(Saved data entries)
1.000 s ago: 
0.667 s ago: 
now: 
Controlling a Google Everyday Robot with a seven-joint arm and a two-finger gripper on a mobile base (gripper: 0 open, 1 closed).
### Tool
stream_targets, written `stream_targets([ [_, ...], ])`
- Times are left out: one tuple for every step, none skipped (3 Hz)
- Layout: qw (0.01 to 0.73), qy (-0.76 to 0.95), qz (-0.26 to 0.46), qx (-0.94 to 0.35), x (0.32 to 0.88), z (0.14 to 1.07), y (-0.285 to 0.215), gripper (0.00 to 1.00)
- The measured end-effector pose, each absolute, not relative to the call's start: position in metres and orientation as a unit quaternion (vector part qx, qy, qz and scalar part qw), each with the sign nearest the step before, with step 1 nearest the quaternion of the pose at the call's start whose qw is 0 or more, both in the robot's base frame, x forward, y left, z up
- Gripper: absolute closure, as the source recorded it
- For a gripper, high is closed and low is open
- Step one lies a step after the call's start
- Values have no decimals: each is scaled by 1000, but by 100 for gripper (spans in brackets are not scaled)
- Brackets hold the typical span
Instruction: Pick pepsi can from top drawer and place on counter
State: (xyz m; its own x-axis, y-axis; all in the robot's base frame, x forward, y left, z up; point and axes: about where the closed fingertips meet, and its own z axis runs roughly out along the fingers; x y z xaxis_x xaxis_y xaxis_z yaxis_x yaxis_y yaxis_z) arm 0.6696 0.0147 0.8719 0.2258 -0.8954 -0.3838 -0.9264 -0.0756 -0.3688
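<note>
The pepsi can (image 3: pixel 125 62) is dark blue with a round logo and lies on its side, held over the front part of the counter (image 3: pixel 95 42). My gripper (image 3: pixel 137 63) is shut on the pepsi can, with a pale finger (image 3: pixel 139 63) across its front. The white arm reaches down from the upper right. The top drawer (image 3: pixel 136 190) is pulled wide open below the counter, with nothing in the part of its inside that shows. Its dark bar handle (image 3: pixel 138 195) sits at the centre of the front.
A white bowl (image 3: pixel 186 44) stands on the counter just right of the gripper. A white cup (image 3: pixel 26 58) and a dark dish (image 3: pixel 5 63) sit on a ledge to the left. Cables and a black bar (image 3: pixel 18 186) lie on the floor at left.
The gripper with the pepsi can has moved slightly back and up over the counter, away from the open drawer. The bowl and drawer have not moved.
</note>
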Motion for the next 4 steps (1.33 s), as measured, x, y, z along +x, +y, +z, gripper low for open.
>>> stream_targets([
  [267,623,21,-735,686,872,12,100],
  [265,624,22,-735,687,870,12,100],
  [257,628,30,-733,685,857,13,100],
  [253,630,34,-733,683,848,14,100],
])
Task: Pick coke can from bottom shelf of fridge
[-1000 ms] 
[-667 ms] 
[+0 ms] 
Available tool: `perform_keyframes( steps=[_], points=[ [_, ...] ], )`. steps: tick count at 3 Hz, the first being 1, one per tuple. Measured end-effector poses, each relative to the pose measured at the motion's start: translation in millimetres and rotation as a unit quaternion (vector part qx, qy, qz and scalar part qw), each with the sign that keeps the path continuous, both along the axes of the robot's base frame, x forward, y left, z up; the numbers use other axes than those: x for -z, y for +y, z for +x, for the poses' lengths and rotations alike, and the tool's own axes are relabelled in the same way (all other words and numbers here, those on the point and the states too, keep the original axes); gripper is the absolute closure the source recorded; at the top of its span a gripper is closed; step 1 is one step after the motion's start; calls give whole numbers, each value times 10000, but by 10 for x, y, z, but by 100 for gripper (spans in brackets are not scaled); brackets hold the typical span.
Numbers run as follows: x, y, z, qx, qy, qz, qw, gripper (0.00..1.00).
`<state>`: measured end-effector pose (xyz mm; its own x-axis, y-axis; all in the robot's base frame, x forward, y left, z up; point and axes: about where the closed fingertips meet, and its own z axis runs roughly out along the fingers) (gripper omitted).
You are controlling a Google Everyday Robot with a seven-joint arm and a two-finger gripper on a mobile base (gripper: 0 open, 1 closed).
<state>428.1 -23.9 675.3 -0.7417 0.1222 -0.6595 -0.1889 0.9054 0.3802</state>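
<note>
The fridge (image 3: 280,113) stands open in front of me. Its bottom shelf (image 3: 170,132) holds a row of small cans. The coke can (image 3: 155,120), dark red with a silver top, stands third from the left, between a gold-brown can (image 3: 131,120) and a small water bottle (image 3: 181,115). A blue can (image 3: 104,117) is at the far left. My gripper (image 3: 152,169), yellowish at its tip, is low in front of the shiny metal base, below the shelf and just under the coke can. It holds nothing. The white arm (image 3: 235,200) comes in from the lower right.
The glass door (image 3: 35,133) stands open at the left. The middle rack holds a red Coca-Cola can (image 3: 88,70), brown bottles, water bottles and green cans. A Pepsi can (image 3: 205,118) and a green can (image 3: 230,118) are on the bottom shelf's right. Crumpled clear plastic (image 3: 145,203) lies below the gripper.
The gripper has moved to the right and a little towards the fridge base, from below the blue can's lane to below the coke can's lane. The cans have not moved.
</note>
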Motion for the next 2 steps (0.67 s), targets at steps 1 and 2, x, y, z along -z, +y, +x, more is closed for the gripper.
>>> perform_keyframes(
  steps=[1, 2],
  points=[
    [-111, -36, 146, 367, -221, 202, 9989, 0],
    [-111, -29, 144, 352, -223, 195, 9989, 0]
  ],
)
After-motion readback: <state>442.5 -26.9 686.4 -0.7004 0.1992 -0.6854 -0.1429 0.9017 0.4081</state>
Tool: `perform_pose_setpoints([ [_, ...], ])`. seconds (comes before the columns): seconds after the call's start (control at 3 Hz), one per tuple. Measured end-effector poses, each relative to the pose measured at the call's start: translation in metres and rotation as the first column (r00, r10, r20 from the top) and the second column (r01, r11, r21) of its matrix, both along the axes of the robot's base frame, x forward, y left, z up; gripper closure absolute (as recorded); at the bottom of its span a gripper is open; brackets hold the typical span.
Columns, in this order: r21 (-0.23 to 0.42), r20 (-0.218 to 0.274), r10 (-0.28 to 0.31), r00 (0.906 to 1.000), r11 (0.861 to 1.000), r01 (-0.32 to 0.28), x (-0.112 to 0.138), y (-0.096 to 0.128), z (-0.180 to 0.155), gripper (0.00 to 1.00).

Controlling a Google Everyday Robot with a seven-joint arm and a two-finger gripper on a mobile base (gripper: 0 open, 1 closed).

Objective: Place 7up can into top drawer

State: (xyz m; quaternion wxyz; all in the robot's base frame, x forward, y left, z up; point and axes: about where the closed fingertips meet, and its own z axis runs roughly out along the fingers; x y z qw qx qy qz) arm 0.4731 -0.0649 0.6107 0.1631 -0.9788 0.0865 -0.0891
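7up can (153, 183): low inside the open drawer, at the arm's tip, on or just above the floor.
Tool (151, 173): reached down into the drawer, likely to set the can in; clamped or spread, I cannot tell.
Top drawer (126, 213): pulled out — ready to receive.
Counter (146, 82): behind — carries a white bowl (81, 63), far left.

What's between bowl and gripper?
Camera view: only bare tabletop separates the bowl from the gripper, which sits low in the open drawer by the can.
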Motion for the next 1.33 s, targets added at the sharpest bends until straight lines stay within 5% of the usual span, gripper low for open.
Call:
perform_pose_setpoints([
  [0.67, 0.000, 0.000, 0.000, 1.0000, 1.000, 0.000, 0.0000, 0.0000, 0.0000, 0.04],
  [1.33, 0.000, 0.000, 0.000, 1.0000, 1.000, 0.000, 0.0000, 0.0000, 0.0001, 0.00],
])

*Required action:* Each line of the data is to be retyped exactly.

*Solution to this problem:*
1.000 s ago: 
0.667 s ago: 
now: 
Controlling a Google Everyday Robot with a seven-joint arm and a two-finger gripper on a mobile base (gripper: 0 open, 1 closed).
### Tool
stream_targets, written `stream_targets([ [_, ...], ])`
- Times are left out: one tuple for every step, none skipped (3 Hz)
- Layout: qw (0.01 to 0.73), qy (-0.76 to 0.95), qz (-0.26 to 0.46), qx (-0.94 to 0.35), x (0.32 to 0.88), z (0.14 to 1.07), y (-0.285 to 0.215), gripper (0.00 to 1.00)
- The measured end-effector pose, each absolute, not relative to the call's start: position in metres and orientation as a unit quaternion (vector part qx, qy, qz and scalar part qw), each with the sign nearest the step before, with step 1 nearest the quaternion of the pose at the call's start whose qw is 0 or more, both in the robot's base frame, x forward, y left, z up
- Gripper: absolute closure, as the source recorded it
- For a gripper, high is closed and low is open
- Step one lies a step after the call's start
- Values have no decimals: each is scaled by 1000, but by 100 for gripper (spans in brackets are not scaled)
- Brackets hold the typical span
Instruction: Pick pepsi can from top drawer and place on counter
State: (xyz m; its own x-axis, y-axis; all in the robot's base frame, x forward, y left, z up; point and axes: about where the closed fingertips meet, and its own z axis runs roughly out along the fingers; x y z xaxis_x xaxis_y xaxis_z yaxis_x yaxis_y yaxis_z) arm 0.6696 0.0147 0.8719 0.2258 -0.8954 -0.3838 -0.9264 -0.0756 -0.3688
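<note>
The pepsi can (image 3: pixel 125 62) is dark blue with a round logo and lies on its side, held over the front part of the counter (image 3: pixel 95 42). My gripper (image 3: pixel 137 63) is shut on the pepsi can, with a pale finger (image 3: pixel 139 63) across its front. The white arm reaches down from the upper right. The top drawer (image 3: pixel 136 190) is pulled wide open below the counter, with nothing in the part of its inside that shows. Its dark bar handle (image 3: pixel 138 195) sits at the centre of the front.
A white bowl (image 3: pixel 186 44) stands on the counter just right of the gripper. A white cup (image 3: pixel 26 58) and a dark dish (image 3: pixel 5 63) sit on a ledge to the left. Cables and a black bar (image 3: pixel 18 186) lie on the floor at left.
The gripper with the pepsi can has moved slightly back and up over the counter, away from the open drawer. The bowl and drawer have not moved.
</note>
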Motion for the next 4 steps (1.33 s), as measured, x, y, z along +x, +y, +z, gripper low for open.
>>> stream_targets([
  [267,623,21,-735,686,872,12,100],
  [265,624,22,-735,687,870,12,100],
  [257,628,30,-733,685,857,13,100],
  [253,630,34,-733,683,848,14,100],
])
Task: Pick coke can from bottom shelf of fridge
[-1000 ms] 
[-667 ms] 
[+0 ms] 
Available tool: `perform_keyframes( steps=[_], points=[ [_, ...] ], )`. steps: tick count at 3 Hz, the first being 1, one per tuple. Measured end-effector poses, each relative to the pose measured at the motion's start: translation in millimetres and rotation as a unit quaternion (vector part qx, qy, qz and scalar part qw), each with the sign that keeps the path continuous, both along the axes of the robot's base frame, x forward, y left, z up; the numbers use other axes than those: x for -z, y for +y, z for +x, for the poses' lengths and rotations alike, and the tool's own axes are relabelled in the same way (all other words and numbers here, those on the point and the states too, keep the original axes); gripper is the absolute closure the source recorded; at the top of its span a gripper is closed; step 1 is one step after the motion's start; calls give whole numbers, each value times 10000, but by 10 for x, y, z, but by 100 for gripper (spans in brackets are not scaled); brackets hold the typical span.
Numbers run as follows: x, y, z, qx, qy, qz, qw, gripper (0.00..1.00).
`<state>`: measured end-effector pose (xyz mm; its own x-axis, y-axis; all in the robot's base frame, x forward, y left, z up; point and axes: about where the closed fingertips meet, and its own z axis runs roughly out along the fingers) (gripper omitted).
You are controlling a Google Everyday Robot with a seven-joint arm and a two-finger gripper on a mobile base (gripper: 0 open, 1 closed).
<state>428.1 -23.9 675.3 -0.7417 0.1222 -0.6595 -0.1889 0.9054 0.3802</state>
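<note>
The fridge (image 3: 280,113) stands open in front of me. Its bottom shelf (image 3: 170,132) holds a row of small cans. The coke can (image 3: 155,120), dark red with a silver top, stands third from the left, between a gold-brown can (image 3: 131,120) and a small water bottle (image 3: 181,115). A blue can (image 3: 104,117) is at the far left. My gripper (image 3: 152,169), yellowish at its tip, is low in front of the shiny metal base, below the shelf and just under the coke can. It holds nothing. The white arm (image 3: 235,200) comes in from the lower right.
The glass door (image 3: 35,133) stands open at the left. The middle rack holds a red Coca-Cola can (image 3: 88,70), brown bottles, water bottles and green cans. A Pepsi can (image 3: 205,118) and a green can (image 3: 230,118) are on the bottom shelf's right. Crumpled clear plastic (image 3: 145,203) lies below the gripper.
The gripper has moved to the right and a little towards the fridge base, from below the blue can's lane to below the coke can's lane. The cans have not moved.
</note>
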Motion for the next 2 steps (0.67 s), targets at steps 1 and 2, x, y, z along -z, +y, +x, more is closed for the gripper.
>>> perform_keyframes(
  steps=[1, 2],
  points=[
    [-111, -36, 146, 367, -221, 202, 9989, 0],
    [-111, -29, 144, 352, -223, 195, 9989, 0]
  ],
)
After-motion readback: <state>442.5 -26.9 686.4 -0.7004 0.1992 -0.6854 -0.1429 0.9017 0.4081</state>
Tool: `perform_pose_setpoints([ [_, ...], ])`. seconds (comes before the columns): seconds after the call's start (control at 3 Hz), one per tuple. Measured end-effector poses, each relative to the pose measured at the call's start: translation in metres and rotation as the first column (r00, r10, r20 from the top) and the second column (r01, r11, r21) of its matrix, both along the axes of the robot's base frame, x forward, y left, z up; gripper closure absolute (as recorded); at the bottom of its span a gripper is open; brackets hold the typical span.
Columns, in this order: r21 (-0.23 to 0.42), r20 (-0.218 to 0.274), r10 (-0.28 to 0.31), r00 (0.906 to 1.000), r11 (0.861 to 1.000), r01 (-0.32 to 0.28), x (-0.112 to 0.138), y (-0.096 to 0.128), z (-0.180 to 0.155), gripper (0.00 to 1.00).

Controlling a Google Everyday Robot with a seven-joint arm and a two-finger gripper on a mobile base (gripper: 0 open, 1 closed).

Objective: Place 7up can into top drawer

State: (xyz m; quaternion wxyz; all in the robot's base frame, x forward, y left, z up; point and axes: about where the closed fingertips meet, and its own z axis runs roughly out along the fingers; x y z qw qx qy qz) arm 0.4731 -0.0649 0.6107 0.1631 -0.9788 0.0865 -0.0891
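7up can (153, 183): low inside the open drawer, at the arm's tip, on or just above the floor.
Tool (151, 173): reached down into the drawer, likely to set the can in; clamped or spread, I cannot tell.
Top drawer (126, 213): pulled out — ready to receive.
Counter (146, 82): behind — carries a white bowl (81, 63), far left.

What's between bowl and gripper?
Camera view: only bare tabletop separates the bowl from the gripper, which sits low in the open drawer by the can.
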Motion for the next 1.33 s, targets added at the sharpest bends until straight lines stay within 5% of the usual span, gripper low for open.
Call:
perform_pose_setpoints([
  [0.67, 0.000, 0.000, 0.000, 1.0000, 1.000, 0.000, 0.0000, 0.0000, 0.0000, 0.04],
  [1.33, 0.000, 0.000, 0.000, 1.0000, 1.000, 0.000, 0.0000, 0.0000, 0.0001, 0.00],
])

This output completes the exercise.